New Fabris, CEIT, Fédéral Mogul, Itron… Chaque année ou presque, la Vienne perd tout ou partie de ses fleurons industriels, comme si le mouvement paraissait inéluctable. La dernière « saignée » -cent-vingt quatre emplois-, promise par le groupe américain à la mi-janvier, ne laisse pas d’étonner. Itron avait en effet remporté, à la rentrée 2014, un contrat avec ErDF pour construire entre 1,2 et 1,6 million de compteurs intelligents Linky. Encore plus étonnant, le groupe a investi 12M€ et recruté cinquante personnes ces dernières années. Une valse à deux temps qui rappelle celle de Michelin, en 2006…

« La casse n’est pas terminée »

« L’industrie est en pleine mutation et la casse n’est malheureusement pas terminée », analyse le consultant Jean-Marc Neveu. Ce spécialiste de l’aéronautique met des mots sur les maux. « Le modèle doit être repensé en termes de services aux clients et d’agilité. Il y a bien évidemment aussi une problématique de coût horaire. Mais les entreprises en réussite sont celles qui sont à l’international. » Marie-Christine Bolinches partage ce constat. La déléguée générale du Medef Vienne parle de « mesures mortifères » depuis le milieu des années 80 et de leurs effets « dévastateurs ». « Dans ce contexte, l’innovation, la recherche de niches et l’export sont à privilégier », insiste-t-elle.

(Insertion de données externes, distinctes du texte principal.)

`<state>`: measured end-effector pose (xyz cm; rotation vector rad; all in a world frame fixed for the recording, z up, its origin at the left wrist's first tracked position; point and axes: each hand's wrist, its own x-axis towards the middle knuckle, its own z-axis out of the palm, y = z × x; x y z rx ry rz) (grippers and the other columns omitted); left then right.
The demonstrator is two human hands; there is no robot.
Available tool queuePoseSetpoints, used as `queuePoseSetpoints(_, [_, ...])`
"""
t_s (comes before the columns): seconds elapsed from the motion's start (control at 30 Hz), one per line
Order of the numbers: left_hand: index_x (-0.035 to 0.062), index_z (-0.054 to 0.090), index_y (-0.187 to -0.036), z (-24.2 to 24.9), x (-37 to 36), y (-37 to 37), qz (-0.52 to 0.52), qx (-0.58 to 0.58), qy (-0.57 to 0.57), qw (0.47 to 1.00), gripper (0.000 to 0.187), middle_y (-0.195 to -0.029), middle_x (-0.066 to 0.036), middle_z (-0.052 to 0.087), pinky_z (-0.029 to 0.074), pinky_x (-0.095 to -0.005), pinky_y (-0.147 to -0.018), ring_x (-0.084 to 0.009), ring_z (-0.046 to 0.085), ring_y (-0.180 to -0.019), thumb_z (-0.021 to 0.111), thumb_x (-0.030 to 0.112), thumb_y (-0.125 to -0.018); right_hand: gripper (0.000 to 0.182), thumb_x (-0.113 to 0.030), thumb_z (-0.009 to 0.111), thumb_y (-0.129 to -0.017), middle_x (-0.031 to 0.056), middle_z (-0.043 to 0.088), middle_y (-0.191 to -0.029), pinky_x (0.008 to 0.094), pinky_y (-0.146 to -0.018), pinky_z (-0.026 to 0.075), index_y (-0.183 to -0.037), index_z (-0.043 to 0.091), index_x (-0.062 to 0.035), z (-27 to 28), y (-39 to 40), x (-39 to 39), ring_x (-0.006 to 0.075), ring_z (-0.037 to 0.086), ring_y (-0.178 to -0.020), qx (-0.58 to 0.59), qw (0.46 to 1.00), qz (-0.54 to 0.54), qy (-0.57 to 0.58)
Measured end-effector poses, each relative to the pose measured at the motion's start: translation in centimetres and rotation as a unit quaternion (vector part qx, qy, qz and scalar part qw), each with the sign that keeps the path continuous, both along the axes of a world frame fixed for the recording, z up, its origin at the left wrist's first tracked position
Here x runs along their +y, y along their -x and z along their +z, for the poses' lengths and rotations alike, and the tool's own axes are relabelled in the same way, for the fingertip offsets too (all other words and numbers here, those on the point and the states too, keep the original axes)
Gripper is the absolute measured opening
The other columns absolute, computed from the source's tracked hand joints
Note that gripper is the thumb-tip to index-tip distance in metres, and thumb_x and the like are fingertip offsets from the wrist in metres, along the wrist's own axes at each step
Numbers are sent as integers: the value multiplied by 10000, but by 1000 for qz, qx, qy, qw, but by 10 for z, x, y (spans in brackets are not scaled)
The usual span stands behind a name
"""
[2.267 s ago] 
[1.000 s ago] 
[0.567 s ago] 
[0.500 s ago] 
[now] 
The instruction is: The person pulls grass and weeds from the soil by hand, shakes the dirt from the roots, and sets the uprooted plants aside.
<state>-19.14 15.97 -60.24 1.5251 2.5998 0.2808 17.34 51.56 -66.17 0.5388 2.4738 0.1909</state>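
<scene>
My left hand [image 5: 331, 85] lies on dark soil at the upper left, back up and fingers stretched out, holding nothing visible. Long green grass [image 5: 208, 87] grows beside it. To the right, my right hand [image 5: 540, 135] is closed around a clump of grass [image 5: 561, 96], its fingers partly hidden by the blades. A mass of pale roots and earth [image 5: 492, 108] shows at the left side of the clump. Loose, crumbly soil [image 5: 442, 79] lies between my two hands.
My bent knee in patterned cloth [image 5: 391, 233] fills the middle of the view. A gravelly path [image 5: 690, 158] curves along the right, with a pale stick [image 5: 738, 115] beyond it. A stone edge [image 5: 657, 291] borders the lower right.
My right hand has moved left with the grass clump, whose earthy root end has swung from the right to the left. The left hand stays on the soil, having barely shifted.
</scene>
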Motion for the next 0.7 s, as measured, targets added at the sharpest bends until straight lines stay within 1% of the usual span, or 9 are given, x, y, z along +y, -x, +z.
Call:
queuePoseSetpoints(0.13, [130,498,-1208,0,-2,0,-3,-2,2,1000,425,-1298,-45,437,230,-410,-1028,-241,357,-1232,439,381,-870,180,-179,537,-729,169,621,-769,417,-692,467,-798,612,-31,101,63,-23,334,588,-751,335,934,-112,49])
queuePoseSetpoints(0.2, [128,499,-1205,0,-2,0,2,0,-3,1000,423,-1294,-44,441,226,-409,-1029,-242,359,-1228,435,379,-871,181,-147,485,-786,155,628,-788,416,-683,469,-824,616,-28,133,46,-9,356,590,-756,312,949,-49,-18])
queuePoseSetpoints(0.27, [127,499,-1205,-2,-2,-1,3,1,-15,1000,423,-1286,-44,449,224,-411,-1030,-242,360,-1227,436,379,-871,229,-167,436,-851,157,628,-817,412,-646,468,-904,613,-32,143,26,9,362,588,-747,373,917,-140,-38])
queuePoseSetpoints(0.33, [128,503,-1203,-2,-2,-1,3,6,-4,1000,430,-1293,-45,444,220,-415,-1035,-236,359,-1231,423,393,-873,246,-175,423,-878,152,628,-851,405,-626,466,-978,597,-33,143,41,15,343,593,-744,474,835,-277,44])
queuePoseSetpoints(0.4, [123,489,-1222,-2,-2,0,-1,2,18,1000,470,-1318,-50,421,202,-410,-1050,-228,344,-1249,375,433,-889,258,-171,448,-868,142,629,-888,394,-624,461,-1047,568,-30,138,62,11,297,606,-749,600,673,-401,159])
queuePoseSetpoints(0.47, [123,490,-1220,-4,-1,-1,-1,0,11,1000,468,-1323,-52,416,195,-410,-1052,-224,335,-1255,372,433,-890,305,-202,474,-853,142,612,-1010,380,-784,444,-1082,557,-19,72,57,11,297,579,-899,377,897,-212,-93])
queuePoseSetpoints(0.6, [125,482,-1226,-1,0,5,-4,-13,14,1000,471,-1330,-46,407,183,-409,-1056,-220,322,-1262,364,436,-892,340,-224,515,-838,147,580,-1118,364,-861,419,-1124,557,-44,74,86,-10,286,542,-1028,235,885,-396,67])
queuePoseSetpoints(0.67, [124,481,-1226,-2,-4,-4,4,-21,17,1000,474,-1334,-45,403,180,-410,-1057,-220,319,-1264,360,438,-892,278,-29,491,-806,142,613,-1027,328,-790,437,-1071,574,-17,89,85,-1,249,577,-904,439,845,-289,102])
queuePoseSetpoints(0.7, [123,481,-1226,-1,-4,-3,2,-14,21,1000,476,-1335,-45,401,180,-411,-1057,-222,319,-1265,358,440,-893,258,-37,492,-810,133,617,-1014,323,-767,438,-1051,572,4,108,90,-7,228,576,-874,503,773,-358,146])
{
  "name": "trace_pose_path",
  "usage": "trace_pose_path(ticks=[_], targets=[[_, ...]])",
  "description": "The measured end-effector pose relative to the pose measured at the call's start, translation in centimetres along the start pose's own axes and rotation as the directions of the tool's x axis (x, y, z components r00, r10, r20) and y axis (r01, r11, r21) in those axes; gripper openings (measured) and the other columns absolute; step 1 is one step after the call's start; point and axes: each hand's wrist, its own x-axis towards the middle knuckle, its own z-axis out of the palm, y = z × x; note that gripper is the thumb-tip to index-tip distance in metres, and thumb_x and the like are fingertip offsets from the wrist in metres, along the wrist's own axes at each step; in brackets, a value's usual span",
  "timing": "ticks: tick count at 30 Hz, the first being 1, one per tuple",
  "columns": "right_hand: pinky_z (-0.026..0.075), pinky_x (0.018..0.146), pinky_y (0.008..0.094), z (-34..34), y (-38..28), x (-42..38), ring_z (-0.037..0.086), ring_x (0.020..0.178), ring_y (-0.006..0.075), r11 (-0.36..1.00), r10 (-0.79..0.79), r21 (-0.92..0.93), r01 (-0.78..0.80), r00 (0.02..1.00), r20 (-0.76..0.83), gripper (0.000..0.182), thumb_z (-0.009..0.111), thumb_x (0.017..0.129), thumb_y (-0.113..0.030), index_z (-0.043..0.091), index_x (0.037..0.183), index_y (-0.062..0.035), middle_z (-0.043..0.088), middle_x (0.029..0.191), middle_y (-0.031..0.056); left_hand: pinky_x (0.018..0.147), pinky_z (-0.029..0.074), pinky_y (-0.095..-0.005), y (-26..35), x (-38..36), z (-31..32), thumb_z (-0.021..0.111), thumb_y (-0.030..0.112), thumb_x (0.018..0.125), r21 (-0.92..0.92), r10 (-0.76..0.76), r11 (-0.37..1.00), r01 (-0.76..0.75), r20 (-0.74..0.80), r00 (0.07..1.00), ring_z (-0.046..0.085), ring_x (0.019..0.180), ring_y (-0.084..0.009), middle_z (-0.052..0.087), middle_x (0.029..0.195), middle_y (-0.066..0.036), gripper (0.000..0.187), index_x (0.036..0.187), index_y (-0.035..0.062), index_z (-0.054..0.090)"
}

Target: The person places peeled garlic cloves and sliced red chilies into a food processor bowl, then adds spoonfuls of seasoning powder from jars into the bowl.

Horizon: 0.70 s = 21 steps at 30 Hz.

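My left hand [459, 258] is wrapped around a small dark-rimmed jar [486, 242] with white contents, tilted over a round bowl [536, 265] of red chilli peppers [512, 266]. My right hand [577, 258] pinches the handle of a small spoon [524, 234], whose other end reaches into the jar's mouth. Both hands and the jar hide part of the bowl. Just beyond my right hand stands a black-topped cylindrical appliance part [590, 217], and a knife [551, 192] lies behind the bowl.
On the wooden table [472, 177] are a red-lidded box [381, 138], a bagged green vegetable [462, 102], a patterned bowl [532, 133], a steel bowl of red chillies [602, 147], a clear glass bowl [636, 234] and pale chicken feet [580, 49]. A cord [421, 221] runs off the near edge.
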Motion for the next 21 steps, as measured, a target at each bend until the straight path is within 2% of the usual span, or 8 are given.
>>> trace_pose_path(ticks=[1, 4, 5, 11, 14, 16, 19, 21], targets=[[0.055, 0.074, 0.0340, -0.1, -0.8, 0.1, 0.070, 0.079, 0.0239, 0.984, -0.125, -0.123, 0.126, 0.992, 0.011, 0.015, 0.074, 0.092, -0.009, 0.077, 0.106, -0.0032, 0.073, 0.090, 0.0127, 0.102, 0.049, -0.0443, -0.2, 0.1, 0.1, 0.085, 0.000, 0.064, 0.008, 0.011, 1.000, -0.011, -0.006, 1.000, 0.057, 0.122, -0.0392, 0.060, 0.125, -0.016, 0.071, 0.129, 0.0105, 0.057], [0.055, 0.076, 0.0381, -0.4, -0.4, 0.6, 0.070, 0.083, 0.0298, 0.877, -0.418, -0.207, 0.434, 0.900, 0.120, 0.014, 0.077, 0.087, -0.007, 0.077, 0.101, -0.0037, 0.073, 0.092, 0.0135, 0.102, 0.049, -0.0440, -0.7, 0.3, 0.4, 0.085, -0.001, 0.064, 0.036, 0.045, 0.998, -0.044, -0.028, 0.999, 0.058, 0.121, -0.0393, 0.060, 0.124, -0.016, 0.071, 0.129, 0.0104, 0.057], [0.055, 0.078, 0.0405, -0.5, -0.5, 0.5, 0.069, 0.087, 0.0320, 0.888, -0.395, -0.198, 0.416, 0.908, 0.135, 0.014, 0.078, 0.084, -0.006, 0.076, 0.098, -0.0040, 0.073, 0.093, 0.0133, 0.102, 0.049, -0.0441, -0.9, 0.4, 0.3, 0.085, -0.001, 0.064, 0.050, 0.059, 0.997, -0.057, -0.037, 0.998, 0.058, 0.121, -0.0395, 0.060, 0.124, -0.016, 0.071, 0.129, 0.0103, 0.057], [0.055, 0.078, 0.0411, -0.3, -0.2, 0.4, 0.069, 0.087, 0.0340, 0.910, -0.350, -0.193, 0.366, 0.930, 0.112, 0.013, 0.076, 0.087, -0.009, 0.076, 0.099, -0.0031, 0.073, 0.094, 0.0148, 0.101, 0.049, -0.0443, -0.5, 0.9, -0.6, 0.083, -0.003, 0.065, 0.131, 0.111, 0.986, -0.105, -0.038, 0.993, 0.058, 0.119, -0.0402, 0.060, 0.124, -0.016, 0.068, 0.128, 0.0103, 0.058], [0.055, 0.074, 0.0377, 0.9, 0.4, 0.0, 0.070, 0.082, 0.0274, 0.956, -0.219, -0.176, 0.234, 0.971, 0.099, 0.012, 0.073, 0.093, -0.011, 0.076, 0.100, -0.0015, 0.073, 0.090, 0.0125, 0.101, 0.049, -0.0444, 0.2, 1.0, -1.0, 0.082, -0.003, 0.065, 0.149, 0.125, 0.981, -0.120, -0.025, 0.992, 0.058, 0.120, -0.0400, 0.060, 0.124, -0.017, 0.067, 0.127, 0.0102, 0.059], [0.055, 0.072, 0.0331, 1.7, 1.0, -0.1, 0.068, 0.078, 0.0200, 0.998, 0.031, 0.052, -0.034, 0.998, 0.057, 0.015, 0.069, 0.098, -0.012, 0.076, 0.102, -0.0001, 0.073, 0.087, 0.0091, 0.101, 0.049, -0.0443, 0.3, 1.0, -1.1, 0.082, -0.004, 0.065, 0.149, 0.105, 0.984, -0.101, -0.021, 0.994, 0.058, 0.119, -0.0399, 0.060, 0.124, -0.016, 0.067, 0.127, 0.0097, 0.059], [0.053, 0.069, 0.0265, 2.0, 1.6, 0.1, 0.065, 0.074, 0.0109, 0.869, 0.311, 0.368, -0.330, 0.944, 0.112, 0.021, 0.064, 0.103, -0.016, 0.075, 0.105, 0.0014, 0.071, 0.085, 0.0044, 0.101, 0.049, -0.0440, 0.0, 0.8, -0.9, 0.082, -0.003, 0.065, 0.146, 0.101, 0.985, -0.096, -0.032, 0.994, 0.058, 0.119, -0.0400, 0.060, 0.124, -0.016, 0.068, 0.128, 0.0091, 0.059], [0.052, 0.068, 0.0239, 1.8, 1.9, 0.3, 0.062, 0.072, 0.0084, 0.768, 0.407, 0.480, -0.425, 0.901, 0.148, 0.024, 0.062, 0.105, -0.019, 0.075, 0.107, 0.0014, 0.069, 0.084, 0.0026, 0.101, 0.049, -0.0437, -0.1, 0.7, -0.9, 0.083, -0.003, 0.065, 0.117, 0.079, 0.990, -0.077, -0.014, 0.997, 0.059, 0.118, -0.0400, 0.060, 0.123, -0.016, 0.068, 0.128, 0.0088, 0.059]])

Bien sûr, le tableau n’est pas complètement noir. L’implantation de Mecafi, à Châtellerault, et la dynamique créée par Airbus profitent aux PME aéronautiques du territoire. A telle enseigne que le secteur recrute 550 personnes par an pendant cinq ans. Mais encore faut-il favoriser la reconversion d’ex-salariés de secteurs d’activité en déshérence. Là encore, il est question de s’adapter, de muter. Depuis plusieurs années, l’UIMM86 (*) a mis en place un programme baptisé Acamas, destiné aux PME de la mécanique. Dix-huit mois d’accompagnement par un consultant de haut vol. Avec un objectif : « Mener une réflexion stratégique en termes de produits, de marchés et de territoires », dixit Jean-François Lherme, chargé de missions « Industrie, emploi, formation » à l’UIMM86. Yves Marzet avait suivi le programme entre 2007 et 2008. Avec du recul, il estime qu’Acamas l’a sans doute aidé à survivre.


(*) Union des industries et métiers de la métallurgie.

 

L’industrie en chiffres
Dans la Vienne, l’industrie concentrait, à la fin 2012, 13,9% des emplois marchands, soit 21786 salariés, selon les statistiques de l’Insee. C’est moins que la Charente (19,9%) ou les Deux-Sèvres (16,1%). Toujours à fin 2012, le département comptait 2148 établissements industriels. Le terme recouvre une grande diversité, entre les « producteurs et distributeurs d’énergie », les « fabricants de denrées alimentaires » et autres « industries du papier ».